ジェンダーギャップだけではない。副首相が「セクハラは犯罪でない」と公言し、職場における女性差別は温存・再生産され、インターネット上の差別が女性に深刻な被害を与えている。この国では性差別は所与の前提である。家父長制は根深く、小手先の措置を繰り返しても現実は容易に変わらない。
あらゆる差別が容認され、政府によって組織化され、マイノリティを圧し潰す。二〇二三年の入管法改悪とLGBT理解増進法により、難民・移住者差別と性的マイノリティ差別が改めて念入りに法制化された。ヘイト・クライムとヘイト・スピーチがどれだけ激化しても、マイノリティ権利保護の主張は猛烈に非難され、マジョリティの専制が固定化される。
性差別とレイシズムと家父長制の日本社会を担保するのが憲法政治であり、日本国憲法だ。自覚なきレイシズム憲法学がこれを後押しする。レイシズムと男性中心主義は近代国民国家の憲法に共通だが、この国ではさらに後ろ向きの憲法解釈が実践される。何しろ「人として認められる権利」(世界人権宣言)さえ認めないのが日本憲法学だ。

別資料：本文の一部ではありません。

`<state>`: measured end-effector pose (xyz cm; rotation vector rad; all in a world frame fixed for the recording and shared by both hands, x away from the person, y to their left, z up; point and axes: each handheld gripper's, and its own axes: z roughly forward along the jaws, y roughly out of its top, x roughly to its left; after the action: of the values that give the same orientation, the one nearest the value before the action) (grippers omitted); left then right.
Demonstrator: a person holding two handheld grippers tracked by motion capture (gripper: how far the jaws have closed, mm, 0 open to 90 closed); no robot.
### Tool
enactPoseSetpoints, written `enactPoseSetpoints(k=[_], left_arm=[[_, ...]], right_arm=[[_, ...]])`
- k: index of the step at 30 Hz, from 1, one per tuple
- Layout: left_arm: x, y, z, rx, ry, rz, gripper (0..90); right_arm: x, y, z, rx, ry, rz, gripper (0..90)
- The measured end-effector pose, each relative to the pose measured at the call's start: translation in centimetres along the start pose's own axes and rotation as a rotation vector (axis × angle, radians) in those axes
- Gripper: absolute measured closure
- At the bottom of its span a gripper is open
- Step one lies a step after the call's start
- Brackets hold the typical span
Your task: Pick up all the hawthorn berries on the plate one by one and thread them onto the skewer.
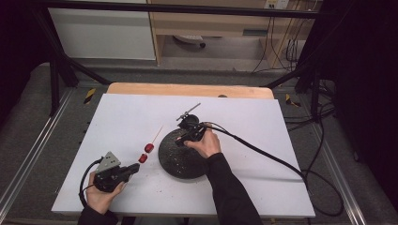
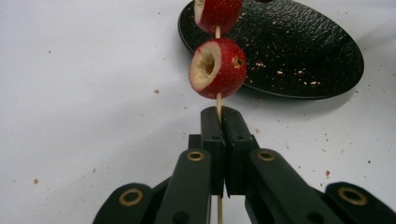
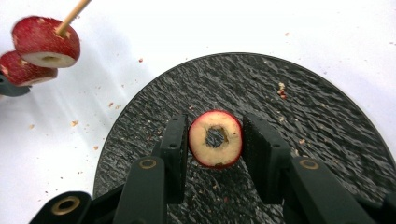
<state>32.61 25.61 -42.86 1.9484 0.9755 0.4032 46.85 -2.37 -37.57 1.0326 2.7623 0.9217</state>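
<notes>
Work in hand: threading cored red fruit pieces onto a thin wooden skewer [image 2: 218, 100], one at a time.
Left hand-held gripper [image 2: 219, 122]: jaws closed tight on the lower end of the skewer, holding it slanted up over the white desk [image 1: 263, 140], tip toward the plate.
Skewer load: two fruit pieces already on the stick, the nearer fruit piece [image 2: 218, 68] just above the jaws, the second fruit piece [image 2: 217, 13] right beyond it.
Right hand-held gripper [image 3: 215, 140]: jaws pinched on a third piece, a cored fruit ring [image 3: 215, 138], its bored hole facing the camera.
Where the ring is: over the near part of the black plate [image 3: 299, 102] (whether it is clear of the surface is hard to tell).
Step judged: pick-up done, transfer to the skewer is next.
Next move calls for: carrying the ring to the bare tip of the skewer [image 1: 157, 132], lining the hole up with the point, then pushing it down toward the other two while the left hand holds steady.
Risk: a crooked approach could split the soft flesh.
</notes>
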Motion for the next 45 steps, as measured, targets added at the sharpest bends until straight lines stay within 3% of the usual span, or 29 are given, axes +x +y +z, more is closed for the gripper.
enactPoseSetpoints(k=[10,18,32,45], left_arm=[[-0.4,0.1,0.2,0.006,-0.005,0.008,88.3],[-0.7,0.1,0.4,0.005,-0.01,0.014,88.3],[-2.0,0.5,1.3,0.006,-0.03,0.029,88.3],[-3.8,1.7,2.3,-0.024,-0.049,0.04,88.3]], right_arm=[[-0.2,-2.1,-1.8,-0.093,0.016,0.054,62.7],[-0.7,-4.6,-2.9,-0.201,0.039,0.116,62.7],[-1.8,-9.2,-4.6,-0.434,0.064,0.267,62.8],[-1.9,-10.9,-5.1,-0.623,0.11,0.356,62.9]])
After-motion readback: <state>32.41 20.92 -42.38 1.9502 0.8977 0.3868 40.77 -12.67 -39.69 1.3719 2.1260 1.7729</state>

平和的生存権、戦争放棄、軍隊不保持の日本国憲法だが、残念ながら同時に象徴天皇制と外国人排除の憲法でもある。過去の戦争を反省したことになっているが、被害の反省であって加害の反省ではない。植民地支配への反省は見られない。戦争推進の要の天皇制を残存させた。家父長制の基軸としての天皇制には性差別が内包されている。平和主義とレイシズムが矛盾したまま同居しているのが日本国憲法だ。法の下の平等と女性差別が同居しているが、矛盾の解析がなされない。

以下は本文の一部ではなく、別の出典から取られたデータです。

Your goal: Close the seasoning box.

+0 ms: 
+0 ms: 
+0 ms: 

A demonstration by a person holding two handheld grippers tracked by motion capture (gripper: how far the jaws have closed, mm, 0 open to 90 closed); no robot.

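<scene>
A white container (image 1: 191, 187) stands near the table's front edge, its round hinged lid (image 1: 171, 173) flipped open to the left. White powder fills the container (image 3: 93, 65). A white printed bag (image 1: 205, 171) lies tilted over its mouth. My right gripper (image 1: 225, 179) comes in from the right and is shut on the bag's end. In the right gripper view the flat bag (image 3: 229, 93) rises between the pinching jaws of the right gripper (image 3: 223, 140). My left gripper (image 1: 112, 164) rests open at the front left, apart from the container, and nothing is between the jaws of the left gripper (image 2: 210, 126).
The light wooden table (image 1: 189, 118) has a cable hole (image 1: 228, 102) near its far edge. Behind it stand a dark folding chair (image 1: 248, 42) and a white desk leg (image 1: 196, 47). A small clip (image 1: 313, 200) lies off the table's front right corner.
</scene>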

憲法制定議会のための衆議院議員選挙(一九四五年一二月)は、沖縄県民と旧植民地出身者の選挙権を停止して実施された(古関彰一)。沖縄県民を排除して憲法第九条が制定され、在日朝鮮人を排除して「国民の基本的人権」が語られた。憲法学は異議を申し立てない。身分制と外国人排除の日本国憲法の下でジェンダーギャップが拡大し続けるのは自然なことである。
せっかくの平和憲法が日米安保軍事同盟によってズタズタにされている。平和主義は足蹴にされ、今や集団的自衛権の行使、敵基地攻撃論、戦時国家への武器供与と、何でもありの軍事国家が現出している。

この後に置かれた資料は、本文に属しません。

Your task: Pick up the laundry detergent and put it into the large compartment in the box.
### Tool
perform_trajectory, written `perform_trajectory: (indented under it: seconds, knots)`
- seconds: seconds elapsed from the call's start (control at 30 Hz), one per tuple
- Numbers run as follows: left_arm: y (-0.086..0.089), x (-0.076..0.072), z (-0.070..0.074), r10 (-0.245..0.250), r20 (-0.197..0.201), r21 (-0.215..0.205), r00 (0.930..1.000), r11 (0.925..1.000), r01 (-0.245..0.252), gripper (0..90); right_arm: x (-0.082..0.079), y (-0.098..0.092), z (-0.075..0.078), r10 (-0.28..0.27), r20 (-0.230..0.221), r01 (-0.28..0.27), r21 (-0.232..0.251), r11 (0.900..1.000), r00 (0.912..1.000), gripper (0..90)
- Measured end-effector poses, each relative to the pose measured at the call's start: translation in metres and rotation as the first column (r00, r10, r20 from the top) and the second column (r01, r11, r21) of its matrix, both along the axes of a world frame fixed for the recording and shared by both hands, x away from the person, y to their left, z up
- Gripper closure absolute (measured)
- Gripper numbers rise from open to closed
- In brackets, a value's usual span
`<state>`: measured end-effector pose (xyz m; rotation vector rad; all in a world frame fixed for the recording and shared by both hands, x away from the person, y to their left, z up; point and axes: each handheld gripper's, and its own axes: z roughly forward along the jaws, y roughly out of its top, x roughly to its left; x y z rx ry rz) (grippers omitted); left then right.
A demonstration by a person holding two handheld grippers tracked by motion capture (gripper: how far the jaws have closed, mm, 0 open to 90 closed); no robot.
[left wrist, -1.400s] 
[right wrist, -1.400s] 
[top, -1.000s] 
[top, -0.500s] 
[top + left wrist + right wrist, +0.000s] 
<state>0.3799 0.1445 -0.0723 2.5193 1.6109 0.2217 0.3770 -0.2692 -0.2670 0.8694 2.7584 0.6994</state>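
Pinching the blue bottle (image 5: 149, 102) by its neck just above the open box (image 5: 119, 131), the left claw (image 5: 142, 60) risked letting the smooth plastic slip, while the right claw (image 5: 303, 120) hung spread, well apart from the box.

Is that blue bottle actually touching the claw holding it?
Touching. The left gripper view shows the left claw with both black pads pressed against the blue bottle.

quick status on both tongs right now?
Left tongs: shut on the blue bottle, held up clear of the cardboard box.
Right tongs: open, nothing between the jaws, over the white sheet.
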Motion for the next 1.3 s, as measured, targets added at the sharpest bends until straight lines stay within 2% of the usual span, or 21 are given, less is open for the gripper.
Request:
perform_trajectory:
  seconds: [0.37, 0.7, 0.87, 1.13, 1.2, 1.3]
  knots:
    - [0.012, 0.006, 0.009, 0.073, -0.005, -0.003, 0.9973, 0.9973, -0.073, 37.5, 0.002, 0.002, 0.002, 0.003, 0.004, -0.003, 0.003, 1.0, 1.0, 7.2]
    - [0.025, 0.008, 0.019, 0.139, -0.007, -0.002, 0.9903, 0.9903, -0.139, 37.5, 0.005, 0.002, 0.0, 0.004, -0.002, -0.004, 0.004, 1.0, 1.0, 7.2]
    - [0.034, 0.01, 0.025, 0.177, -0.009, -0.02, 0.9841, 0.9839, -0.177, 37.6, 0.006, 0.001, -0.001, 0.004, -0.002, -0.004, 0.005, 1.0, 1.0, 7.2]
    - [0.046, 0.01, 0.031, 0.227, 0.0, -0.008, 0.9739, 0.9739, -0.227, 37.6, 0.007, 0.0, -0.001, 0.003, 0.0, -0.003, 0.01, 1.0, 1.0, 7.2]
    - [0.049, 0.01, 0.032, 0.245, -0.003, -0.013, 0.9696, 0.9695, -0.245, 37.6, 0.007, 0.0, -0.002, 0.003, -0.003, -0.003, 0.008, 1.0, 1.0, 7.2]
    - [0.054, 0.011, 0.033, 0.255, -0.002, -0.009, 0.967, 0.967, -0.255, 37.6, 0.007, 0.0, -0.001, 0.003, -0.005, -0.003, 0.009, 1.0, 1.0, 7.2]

民主主義法学は日本国憲法の平和主義と民主主義を発展させ、具体化するために努力を重ね、膨大な理論的成果を生んできた。しかし、現実は理論から遥か彼方に遠のいてしまった。理論が現実を拘束できていない。現実把握すらできていない疑いがある。まさに崖っぷちである。
それゆえ民主主義法学の課題は山のようにある。現実の中に胎生する日本的特殊性を切開し、近代の歪みそのものに遡及し、人として認められる権利と人間の尊厳という出発点に立つために、私たちは出直す必要がある。
憲法第九条を取り戻し平和憲法を活性化させることと、憲法第二四条を守りジェンダーギャップを埋めることが、ミリタリズムを押しとどめる民主主義法学の喫緊の課題となっている。